📖 Module 3: Optional Resources

GenAI Prompting


How to Use This Resource Library

This resource library is organized into three tiers — EssentialRecommended, and Optional — to help you plan your available class time and meet your students’ needs. Essential materials form the core of the module and directly address the learning outcomes. Recommended materials add depth. Optional materials extend the module or offer additional support to students.

The materials below are the Optional resources for Module 3. There are two sections: GenAI in Everyday Use and The Future of GenAI. Each entry includes a brief description to help you decide how and when to use it.


Section 1: GenAI in Everyday Use

💻 Instructor Preparation

📚 Readings

GenAI Chatbots for Mental Health Support: A Risk Assessment (Common Sense Media and Stanford Medicine) 🔗 [https://www.commonsensemedia.org/ai-ratings/ai-chatbots-for-mental-health-support]

A comprehensive risk assessment finding that major GenAI chatbots — including ChatGPT, Claude, Gemini, and Meta AI — are fundamentally unsafe for teen mental health support. The assessment found these tools consistently fail to recognize conditions like anxiety, depression, ADHD, and eating disorders that affect 20% of young people, despite improvements in handling explicit suicide content. Particularly important context given that three in four teens report using GenAI for companionship. Use this resource to help students understand the serious limitations and risks of turning to GenAI for emotional support and mental health guidance.


📝 Student Materials

🕸️ Websites

Test Your Awareness of Artificial Intelligence in Everyday Life (Pew Research Center) 🔗 [https://www.pewresearch.org/science/quiz/test-your-awareness-of-artificial-intelligence-in-everyday-life]

An interactive quiz testing students’ awareness of how GenAI is already embedded in everyday life — from social media feeds to hiring systems to medical tools. A low-stakes, engaging way to open a discussion about GenAI’s pervasiveness. Works well as a warm-up activity or homework assignment.

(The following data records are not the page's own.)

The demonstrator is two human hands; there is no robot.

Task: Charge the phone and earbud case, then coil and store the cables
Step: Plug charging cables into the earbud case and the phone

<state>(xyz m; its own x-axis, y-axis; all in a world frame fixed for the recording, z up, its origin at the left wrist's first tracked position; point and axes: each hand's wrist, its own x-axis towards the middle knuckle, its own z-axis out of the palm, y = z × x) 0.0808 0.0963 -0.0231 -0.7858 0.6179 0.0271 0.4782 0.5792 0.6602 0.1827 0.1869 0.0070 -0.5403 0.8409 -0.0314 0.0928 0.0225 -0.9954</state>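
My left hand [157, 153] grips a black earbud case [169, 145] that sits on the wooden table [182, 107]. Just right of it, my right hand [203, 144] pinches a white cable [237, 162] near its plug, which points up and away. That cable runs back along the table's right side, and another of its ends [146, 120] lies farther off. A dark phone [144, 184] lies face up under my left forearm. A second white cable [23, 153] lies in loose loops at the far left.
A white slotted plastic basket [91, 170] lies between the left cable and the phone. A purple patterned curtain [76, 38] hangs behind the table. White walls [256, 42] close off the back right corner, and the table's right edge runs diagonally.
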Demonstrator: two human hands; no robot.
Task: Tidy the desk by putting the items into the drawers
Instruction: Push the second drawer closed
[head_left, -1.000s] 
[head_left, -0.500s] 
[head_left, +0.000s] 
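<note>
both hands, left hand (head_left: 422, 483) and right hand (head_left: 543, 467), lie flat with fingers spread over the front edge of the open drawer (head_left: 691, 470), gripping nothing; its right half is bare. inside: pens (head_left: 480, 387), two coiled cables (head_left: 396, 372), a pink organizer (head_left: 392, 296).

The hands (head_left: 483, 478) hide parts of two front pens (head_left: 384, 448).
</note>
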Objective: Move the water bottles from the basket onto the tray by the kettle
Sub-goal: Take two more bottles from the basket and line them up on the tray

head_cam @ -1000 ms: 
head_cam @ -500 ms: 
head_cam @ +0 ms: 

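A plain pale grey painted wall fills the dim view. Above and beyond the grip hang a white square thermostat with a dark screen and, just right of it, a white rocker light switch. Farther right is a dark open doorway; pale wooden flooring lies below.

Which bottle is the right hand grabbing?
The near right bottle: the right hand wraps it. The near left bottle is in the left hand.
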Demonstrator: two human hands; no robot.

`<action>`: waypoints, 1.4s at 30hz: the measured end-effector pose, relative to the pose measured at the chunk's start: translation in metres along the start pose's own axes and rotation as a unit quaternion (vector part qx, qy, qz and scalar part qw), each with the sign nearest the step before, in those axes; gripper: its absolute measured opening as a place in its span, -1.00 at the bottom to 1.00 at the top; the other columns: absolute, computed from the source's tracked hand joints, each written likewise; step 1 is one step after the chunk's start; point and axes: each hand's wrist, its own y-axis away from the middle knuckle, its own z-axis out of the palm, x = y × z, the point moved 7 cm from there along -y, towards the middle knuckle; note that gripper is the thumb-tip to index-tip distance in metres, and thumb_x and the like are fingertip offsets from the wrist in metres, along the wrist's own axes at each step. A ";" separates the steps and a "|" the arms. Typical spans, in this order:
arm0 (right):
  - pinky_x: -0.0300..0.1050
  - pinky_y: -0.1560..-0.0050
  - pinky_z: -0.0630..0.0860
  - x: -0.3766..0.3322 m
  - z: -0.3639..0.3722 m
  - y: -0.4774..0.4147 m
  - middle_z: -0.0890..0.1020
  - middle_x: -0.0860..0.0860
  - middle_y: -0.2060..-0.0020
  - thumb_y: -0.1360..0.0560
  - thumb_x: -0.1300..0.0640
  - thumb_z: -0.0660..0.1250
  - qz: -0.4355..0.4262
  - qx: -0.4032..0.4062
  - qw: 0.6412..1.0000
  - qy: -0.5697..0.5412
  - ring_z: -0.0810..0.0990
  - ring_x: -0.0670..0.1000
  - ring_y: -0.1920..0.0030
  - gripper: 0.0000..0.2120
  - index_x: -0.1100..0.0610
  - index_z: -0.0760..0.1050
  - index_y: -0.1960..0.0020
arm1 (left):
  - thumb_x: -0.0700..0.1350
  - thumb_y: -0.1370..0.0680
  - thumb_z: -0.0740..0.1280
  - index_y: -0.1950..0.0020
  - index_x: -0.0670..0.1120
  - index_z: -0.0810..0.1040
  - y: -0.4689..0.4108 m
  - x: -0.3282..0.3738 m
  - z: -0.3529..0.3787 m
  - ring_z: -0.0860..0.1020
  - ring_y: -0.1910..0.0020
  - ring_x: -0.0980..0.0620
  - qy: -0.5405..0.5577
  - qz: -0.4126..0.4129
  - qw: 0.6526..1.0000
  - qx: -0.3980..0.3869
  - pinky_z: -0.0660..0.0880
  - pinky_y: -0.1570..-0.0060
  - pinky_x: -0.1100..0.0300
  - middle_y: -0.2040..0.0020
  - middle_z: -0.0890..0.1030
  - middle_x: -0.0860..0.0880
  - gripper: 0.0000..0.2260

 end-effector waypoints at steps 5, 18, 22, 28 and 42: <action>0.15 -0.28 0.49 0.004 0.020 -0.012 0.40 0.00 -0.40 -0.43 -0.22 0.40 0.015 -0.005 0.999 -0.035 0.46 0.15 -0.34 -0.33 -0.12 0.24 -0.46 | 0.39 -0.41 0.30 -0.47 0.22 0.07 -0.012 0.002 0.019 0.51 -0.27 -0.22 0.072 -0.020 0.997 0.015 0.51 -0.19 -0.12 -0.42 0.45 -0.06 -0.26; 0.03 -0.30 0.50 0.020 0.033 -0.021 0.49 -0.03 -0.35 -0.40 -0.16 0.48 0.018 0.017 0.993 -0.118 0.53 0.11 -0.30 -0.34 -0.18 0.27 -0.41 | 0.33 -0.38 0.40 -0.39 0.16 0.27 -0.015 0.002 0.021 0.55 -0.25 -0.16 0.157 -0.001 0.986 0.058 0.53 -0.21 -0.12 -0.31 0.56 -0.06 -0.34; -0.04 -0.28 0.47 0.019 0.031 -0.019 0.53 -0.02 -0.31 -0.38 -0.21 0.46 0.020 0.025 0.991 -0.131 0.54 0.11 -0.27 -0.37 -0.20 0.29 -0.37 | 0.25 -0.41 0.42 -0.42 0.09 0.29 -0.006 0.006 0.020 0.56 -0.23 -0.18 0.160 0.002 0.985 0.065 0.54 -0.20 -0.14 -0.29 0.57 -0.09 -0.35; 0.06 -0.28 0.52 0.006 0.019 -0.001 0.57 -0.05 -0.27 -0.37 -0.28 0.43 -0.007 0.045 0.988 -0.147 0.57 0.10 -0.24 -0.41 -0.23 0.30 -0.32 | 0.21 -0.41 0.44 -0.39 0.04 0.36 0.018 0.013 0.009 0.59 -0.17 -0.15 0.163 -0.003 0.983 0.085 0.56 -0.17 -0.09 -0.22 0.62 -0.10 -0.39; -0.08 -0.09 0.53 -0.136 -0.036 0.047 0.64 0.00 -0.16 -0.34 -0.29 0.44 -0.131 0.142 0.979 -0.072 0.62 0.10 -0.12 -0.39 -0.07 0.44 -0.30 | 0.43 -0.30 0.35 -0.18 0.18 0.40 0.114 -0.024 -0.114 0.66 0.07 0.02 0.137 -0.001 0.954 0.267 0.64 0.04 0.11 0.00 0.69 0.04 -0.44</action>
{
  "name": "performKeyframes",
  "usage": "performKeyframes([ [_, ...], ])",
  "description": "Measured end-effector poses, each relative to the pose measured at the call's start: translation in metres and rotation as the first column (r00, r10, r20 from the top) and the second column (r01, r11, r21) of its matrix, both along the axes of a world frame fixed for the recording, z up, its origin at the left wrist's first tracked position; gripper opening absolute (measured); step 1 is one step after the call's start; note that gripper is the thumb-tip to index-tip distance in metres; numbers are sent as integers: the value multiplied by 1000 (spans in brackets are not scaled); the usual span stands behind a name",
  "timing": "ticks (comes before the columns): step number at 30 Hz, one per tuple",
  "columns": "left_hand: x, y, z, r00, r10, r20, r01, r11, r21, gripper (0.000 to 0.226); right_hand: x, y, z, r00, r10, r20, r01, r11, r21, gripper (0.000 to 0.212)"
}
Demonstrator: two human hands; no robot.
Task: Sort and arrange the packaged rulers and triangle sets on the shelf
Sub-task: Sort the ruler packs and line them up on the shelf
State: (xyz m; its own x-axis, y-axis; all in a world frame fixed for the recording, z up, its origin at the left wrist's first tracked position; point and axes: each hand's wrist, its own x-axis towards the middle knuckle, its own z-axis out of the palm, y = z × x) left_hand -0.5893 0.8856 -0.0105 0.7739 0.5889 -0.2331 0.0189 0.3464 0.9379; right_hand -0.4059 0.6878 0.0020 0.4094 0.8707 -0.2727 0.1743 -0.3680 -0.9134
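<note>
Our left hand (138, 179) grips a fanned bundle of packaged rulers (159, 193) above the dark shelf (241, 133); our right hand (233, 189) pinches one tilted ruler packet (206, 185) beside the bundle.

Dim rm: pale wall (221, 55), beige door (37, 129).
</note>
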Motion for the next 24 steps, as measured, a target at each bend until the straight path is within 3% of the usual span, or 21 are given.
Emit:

Section 2: The Future of GenAI

💻 Instructor Preparation

📚 Readings

Leading GenAI Expert Delays Timeline for Possible Destruction of Humanity (The Guardian, January 2026) 🔗 [https://www.theguardian.com/technology/2026/jan/06/leading-ai-expert-delays-timeline-possible-destruction-humanity]

Former OpenAI researcher Daniel Kokotajlo, who previously predicted GenAI could achieve autonomous coding and superintelligence by 2027, has revised his timeline to the early 2030s — a delay of three to five years — citing slower-than-expected progress toward artificial general intelligence. Useful instructor background for leading nuanced discussions about GenAI’s future trajectory without sensationalism.


📝 Student Materials

📽️ Videos

2030 GenAI Prediction: Are We Ready for Superintelligence? (AI Founders ~15 min.) 🔗 [https://www.youtube.com/watch?v=FpEYE-uEVew]

Explores whether humanity is building a “God or a Tool” — breaking down the stages of GenAI development and the concept of the “2030 bottleneck,” the point at which we may run out of human-generated data to train GenAI systems. A compelling discussion starter for students thinking critically about where this technology is headed.


How Artificial Superintelligence Changes the Future of Warfare (General Sir Patrick Sanders and Tom Newton Dunn with Jon Wolfsthal, Times News ~60 min.)  🔗 [https://www.youtube.com/watch?v=6ajMZ36Ophk]

A sobering look at what happens when GenAI takes over high-stakes decision-making in military and security contexts. Examines the ethics of “Human-in-the-Loop” vs. fully autonomous systems. An excellent resource for discussions about accountability, ethics, and the limits of GenAI — particularly for students ready to engage with the harder questions about this technology’s future.